Lucas Uebel/Grêmio
Lucas Uebel/Grêmio

Grêmio e Defensoria Pública da União assinam acordo para combater o racismo no futebol

Apesar de serem considerados crimes no Brasil, manifestações racistas e de injúria racial têm crescido no esporte brasileiro

Redação, O Estado de S.Paulo

05 de dezembro de 2019 | 08h15

O Grêmio e a Defensoria Pública da União assinaram nesta quarta-feira um acordo para combater manifestações racistas e de injúria racial no futebol, em evento realizado na Arena Grêmio, rm Porto Alegre. Apesar de serem considerados crimes no Brasil, ocorrências desta natureza estão crescendo nas praças esportivas. O documento assinado pelo presidente do time gaúcho Romildo Bolzan, pelo Subdefensor Público-Geral Federal Jair Soares Júnior, pela defensora pública da união e coordenadora do grupo de trabalho de Políticas Etnorraciais, Rita Cristina de Oliveira, visa criar ações efetivas contra qualquer ato discriminatório.

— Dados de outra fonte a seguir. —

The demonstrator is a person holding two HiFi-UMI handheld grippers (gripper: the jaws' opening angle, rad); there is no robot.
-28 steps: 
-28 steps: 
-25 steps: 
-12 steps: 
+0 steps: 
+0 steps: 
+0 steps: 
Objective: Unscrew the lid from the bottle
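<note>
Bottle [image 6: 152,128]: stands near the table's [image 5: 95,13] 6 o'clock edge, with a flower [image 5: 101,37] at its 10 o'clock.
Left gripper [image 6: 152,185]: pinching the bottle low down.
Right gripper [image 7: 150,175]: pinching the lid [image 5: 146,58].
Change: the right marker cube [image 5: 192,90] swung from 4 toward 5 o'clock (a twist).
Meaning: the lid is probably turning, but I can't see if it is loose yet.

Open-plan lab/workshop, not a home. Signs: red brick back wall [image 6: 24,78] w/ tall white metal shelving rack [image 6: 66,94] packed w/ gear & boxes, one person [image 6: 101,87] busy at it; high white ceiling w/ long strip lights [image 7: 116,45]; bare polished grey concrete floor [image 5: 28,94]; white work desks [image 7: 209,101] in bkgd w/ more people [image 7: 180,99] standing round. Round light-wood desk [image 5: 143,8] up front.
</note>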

Em 2014, a imagem do Grêmio ficou arranhada depois que uma torcedora foi flagrada por câmeras de TV chamando o goleiro Aranha, do Santos, de "macaco". O episódio foi um divisor de águas no futebol. "O Grêmio tomou a pecha do termo racista no Brasil. Isso foi muito dolorido para nós. O Grêmio é um clube inclusivo, como todos os clubes de futebol no Brasil. O futebol talvez seja o meio mais inclusivo dentro de qualquer atividade social, onde prevalece rigorosamente o talento", afirmou Romildo Bolzan durante a assinatura do pacto.

"Aqui não tem padrinho nem cor, aqui se vigora o talento de cada um, vigora a capacidade de jogar futebol. O futebol é o esporte mais inclusivo entre as práticas desportivas, o que faz com que uma ação como esta seja tratada com extrema importância por todos nós gremistas", completou o mandatário.

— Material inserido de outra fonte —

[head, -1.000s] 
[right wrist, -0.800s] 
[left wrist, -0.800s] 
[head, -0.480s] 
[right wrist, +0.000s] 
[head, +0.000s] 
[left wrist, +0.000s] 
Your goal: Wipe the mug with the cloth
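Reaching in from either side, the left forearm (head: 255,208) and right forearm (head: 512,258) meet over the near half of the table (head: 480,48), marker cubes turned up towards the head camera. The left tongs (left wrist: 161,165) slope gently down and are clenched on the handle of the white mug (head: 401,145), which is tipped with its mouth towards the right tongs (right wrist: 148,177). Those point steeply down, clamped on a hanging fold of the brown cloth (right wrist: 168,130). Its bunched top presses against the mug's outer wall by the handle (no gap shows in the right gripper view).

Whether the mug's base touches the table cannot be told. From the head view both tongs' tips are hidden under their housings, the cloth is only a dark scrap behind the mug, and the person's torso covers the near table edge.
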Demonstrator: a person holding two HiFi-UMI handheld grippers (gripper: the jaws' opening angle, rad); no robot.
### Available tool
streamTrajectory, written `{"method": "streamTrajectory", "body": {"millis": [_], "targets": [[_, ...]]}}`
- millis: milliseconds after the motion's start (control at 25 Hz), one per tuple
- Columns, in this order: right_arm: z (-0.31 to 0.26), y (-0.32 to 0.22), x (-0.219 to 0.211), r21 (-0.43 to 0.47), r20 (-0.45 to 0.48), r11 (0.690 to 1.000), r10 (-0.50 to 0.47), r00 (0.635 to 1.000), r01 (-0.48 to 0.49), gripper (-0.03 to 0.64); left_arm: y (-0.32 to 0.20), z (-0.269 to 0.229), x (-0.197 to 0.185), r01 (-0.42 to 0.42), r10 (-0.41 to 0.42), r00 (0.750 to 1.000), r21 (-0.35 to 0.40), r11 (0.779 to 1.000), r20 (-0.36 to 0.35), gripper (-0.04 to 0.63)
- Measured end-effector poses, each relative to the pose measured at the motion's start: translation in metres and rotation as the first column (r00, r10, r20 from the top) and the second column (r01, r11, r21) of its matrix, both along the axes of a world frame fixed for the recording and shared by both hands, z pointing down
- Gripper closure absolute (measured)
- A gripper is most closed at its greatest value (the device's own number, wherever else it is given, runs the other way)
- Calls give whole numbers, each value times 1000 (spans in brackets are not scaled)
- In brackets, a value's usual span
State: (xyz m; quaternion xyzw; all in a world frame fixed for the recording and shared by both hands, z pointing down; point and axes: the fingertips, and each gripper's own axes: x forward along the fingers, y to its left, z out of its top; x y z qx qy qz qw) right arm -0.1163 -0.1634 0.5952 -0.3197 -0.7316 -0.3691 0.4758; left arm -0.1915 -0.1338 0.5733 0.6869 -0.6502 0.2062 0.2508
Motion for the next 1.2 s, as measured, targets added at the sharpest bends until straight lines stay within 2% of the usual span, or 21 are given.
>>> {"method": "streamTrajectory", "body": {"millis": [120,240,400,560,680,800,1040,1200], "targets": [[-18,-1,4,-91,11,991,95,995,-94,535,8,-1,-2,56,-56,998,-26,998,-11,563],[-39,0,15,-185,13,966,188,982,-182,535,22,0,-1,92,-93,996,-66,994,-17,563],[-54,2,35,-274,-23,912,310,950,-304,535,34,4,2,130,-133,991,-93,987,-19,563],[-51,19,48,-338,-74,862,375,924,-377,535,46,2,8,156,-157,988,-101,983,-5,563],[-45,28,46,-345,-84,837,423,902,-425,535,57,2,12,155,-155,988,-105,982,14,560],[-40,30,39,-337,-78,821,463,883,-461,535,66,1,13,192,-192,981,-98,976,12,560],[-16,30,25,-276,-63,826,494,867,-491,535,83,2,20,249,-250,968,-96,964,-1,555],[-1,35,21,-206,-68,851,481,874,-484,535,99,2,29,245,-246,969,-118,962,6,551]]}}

Na mesma linha, o vice-presidente do Conselho Deliberativo do Grêmio, Alexandre Bugin, reforçou que o clube trabalha com várias ações antirracistas, dentro e fora dos gramados. "Essa assinatura dá consistência e base ao nosso trabalho e mostra a intenção do Grêmio em atuar contra o racismo. O Clube como instituição tem responsabilidade para além das quatro linhas que é o de ajudar a construir a cidadania. É uma missão muito grande, mas que temos certeza que será atingida com êxito por que este é o nosso propósito."

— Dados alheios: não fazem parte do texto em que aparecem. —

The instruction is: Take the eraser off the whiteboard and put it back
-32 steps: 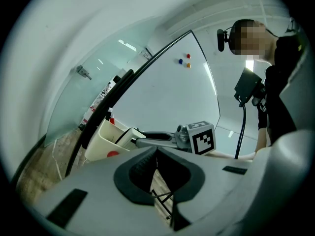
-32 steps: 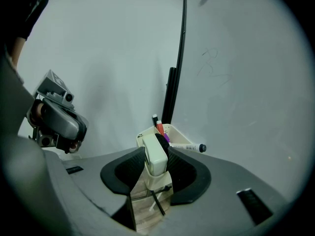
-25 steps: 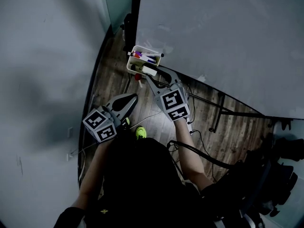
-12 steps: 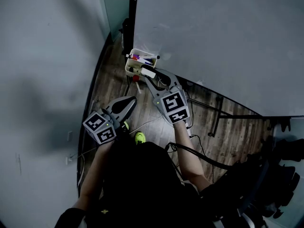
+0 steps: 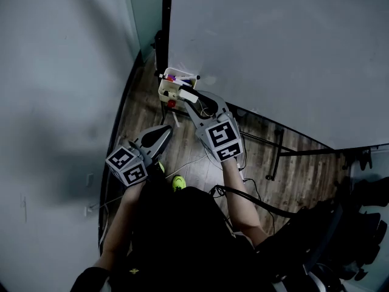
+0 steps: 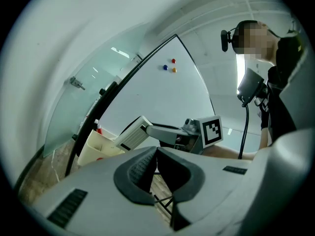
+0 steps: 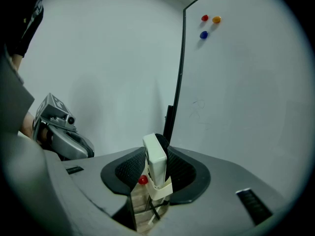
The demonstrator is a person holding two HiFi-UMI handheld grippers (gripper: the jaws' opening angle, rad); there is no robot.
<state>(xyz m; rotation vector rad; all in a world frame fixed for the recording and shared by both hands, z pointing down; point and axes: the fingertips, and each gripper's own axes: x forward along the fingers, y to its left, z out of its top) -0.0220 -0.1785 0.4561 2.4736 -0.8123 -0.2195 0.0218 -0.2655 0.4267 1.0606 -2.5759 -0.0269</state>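
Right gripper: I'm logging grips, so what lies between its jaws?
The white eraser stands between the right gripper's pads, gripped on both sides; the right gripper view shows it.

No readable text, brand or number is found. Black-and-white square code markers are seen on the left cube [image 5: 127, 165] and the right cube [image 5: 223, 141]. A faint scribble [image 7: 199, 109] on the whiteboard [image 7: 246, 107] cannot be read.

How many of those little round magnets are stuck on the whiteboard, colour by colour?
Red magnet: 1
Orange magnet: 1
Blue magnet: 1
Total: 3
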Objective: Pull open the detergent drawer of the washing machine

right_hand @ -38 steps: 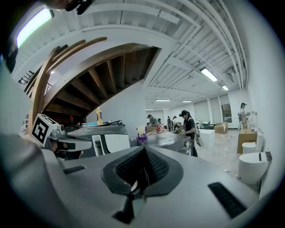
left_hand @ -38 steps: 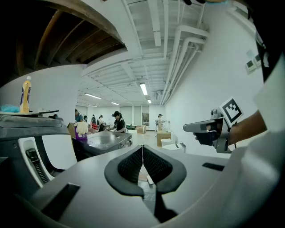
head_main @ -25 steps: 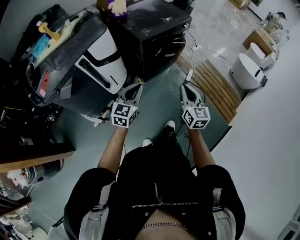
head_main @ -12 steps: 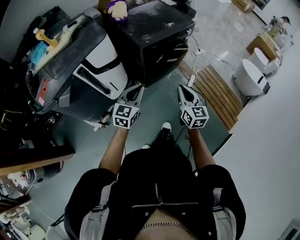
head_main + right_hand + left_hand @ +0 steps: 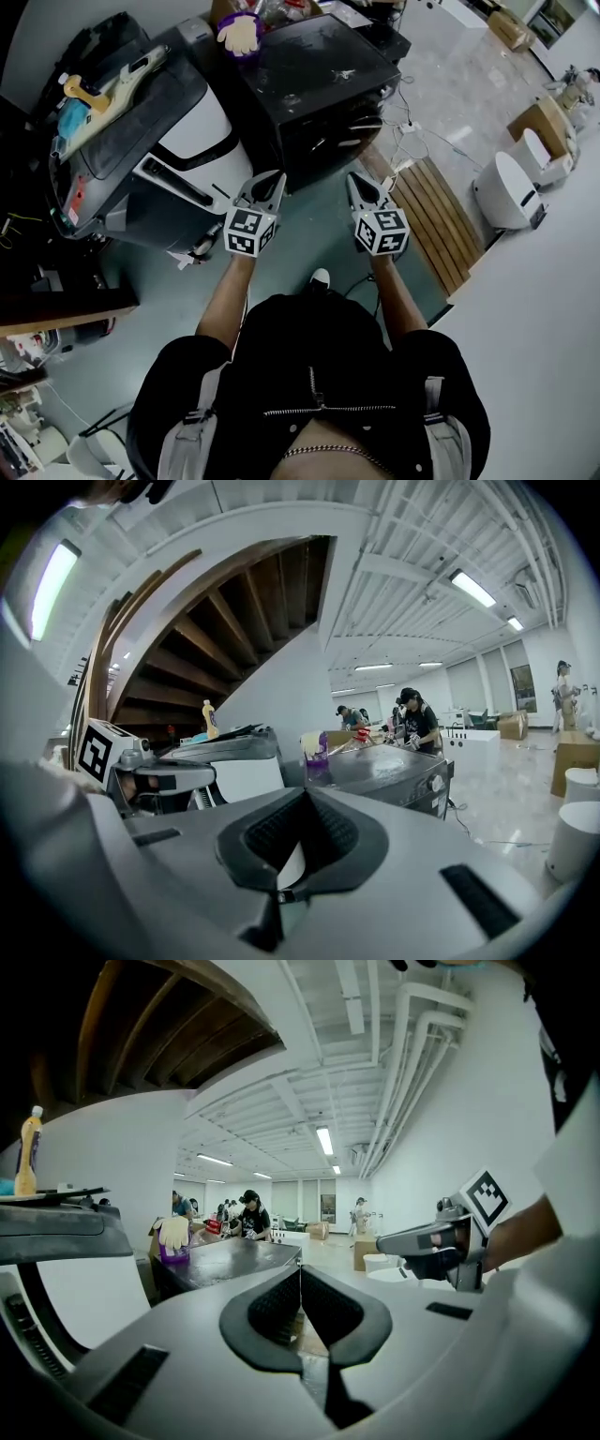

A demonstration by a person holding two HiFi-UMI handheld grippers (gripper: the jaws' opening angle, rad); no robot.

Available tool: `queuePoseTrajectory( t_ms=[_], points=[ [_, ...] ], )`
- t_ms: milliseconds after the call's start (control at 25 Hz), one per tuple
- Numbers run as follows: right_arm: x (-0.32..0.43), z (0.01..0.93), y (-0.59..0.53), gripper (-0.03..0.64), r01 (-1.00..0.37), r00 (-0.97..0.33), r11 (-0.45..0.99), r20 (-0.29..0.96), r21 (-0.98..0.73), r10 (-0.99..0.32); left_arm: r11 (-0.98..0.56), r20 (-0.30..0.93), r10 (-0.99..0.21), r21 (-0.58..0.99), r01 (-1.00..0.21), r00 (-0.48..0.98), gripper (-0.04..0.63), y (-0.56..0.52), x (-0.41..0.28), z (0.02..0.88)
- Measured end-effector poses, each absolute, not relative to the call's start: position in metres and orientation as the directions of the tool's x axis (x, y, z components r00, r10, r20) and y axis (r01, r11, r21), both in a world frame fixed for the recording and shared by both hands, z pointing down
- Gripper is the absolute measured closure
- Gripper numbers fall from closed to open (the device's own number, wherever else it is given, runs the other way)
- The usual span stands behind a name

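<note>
Overhead, two level views sharing black machine

- The head view is dim and low in contrast; the person's dark clothing swallows nearly all detail.
- The pale floor at its upper right carries a soft sheen from overhead light.
- Both gripper views are far brighter, lit by ceiling strip lights that burn out to plain white.
- In the right gripper view the underside of the staircase sits in deep shadow.
- Fisheye distortion bows the walls and ceiling pipes, and the corners fall to black.
- The left gripper and the right gripper look soft so near the lens; the distant people are small and slightly blurred.
</note>
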State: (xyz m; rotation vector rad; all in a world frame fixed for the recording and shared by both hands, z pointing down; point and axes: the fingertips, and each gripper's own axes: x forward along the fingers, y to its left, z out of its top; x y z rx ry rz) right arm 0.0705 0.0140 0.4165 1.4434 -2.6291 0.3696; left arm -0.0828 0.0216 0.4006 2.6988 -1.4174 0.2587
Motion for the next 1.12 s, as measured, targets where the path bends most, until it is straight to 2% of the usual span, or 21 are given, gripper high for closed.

Já a defensora pública Rita Cristina de Oliveira destacou a iniciativa do clube em fechar um acordo com o Grupo de Trabalho de Políticas Etnorraciais  (GTPE-DPU). "O futebol é considerado uma paixão nacional e mundial, porém ao que se mostra, tal qual a nossa sociedade, nasceu sobre bases estruturantes adoecidas pelo racismo. Negar essa realidade é leviano, irresponsável e um projeto de autoengano para continuar desfrutando de privilégios sobre essas estruturas que insistem em se dinamizar para continuar subjugando pessoas negras no País. O universo do futebol pode ser capaz de criar mecanismos que produzam sentimentos e ações em contraposição a esse universo perverso."

Retrocesso social

No último fim de semana, o Estado publicou estudo que mostra o crescimento de casos de injúria racial no esporte brasileiro. O observatório da Discriminação Racial, entidade dedicada a pesquisar e discutir o tema, registrou 47 casos no País até novembro. O número representa um crescimento de 6,8% em relação ao ano passado, quando foram registradas 44 ocorrências. Os casos de 2019 representam a maior marca nos últimos seis anos.